On the way through Bond Street I called in at Chappel's (the finest
sheet music shop in London), more for old times' sake than actively
browsing, up and right to Grant & Cutler's
Foreign Book Emporium, which relieved me of a not-insubstantial wodge
of cash. (My new mission - which I have accepted - is to read each of
the Harry Potter novels in a different language. French first,
Swedish second, and I'll see how I feel then.) Even the best Foreign
Bookshop in London doesn't really have all that much Swedish stuff,
and the French stuff selection inevitably pales besides Amazon.fr, but
it is nice to be able to browse properly.

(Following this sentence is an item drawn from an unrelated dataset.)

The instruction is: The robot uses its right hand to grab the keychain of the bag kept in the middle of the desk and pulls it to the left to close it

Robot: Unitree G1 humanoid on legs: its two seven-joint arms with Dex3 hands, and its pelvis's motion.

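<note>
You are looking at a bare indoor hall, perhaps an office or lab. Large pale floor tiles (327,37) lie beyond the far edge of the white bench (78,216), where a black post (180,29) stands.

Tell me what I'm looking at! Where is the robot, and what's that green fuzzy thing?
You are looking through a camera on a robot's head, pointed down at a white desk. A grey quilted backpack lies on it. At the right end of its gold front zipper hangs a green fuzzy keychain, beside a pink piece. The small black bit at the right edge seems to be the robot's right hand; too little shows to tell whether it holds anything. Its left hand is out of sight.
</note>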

Then on to Foyles', which appears to be trying to drag itself into the
20th century at last. Used to be the books in the Maths and Physics
gulag, my once-upon-a spiritual home, were shelved by publisher and
imprint ("Functional Analysis? Group Theory? As long as it's OUP, I
don't care!") and they had a Soviet-style payment system where you
handed the books to the local counter and got a bill, which you had to
pay at a central payment desk, get the chitty stamped and return to
collect your book. The stock is still bewilderingly erratic - I
couldn't find any sensible linguistics, but I did find an anthology of
modern poetry in Cornish and a computer-generated dictionary of
proto-Algonquian.
A better bookshop for most academic purposes is the Waterstones' round
the corner from the University of London (students') Union. Certainly
for languages (except perhaps Cornish and proto-Algonquian),
linguistics and philosophy. If I hadn't already spent too much money
by then I could easily have spent far, far too much there.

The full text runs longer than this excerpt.